Farrell, Daly’s Saracens team-mate, replaced him in Australia after Daly flew home
TIMES PHOTOGRAPHER MARC ASPLAND
“There is an element of experience needed when you get to a point in the tour when guys are in the Test team and other guys want to break into it. They need guidance in these games to keep winning and build momentum.
“Every Lions tour I’ve been on, I never think about the end goal. You just think about the there and then. How can we make this team the best it can be? The people that have that mindset go the furthest because it’s a team game.

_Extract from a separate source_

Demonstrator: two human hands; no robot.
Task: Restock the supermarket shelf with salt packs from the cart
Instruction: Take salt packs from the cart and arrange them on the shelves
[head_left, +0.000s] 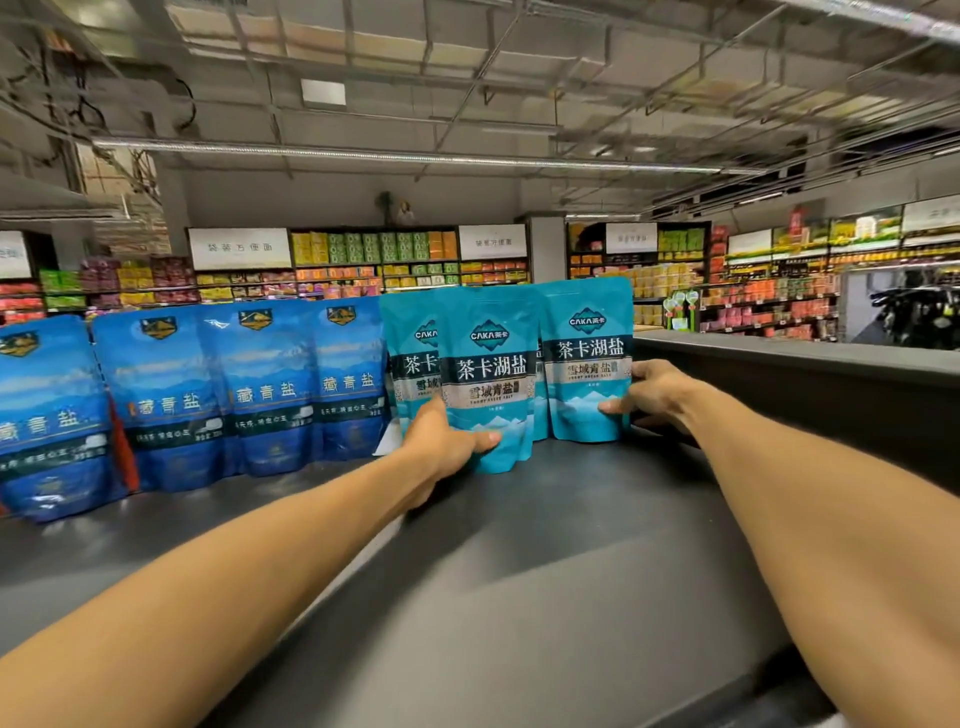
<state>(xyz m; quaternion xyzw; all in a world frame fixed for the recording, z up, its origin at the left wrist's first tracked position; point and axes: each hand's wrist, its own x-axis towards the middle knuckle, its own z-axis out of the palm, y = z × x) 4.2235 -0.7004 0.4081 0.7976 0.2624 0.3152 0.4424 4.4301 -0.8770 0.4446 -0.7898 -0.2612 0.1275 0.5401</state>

“When I’m in a squad, I just want to be respected in that squad. That’s the bond you have with the Lions. I still talk to quite a few people from the 2017 tour, 2021 tour and now this tour as well, that you wouldn’t usually. It’s the friendships you make. I’m very, very thankful to have been on three Lions tours.”
Now it is on to the next job. After months spent training on his own, Daly is close to returning to action in a young, promising Saracens side who have opened the season with victories over Newcastle Red Bulls and Bristol Bears.
Daly’s fellow Lions, Maro Itoje, Jamie George and Ben Earl, are all eligible to play against Harlequins on Sunday. Then comes the prospect of a packed England autumn schedule. But first things first. “It’s been a lot of lonely running,” he says. “I am just looking forward to getting back with the boys.”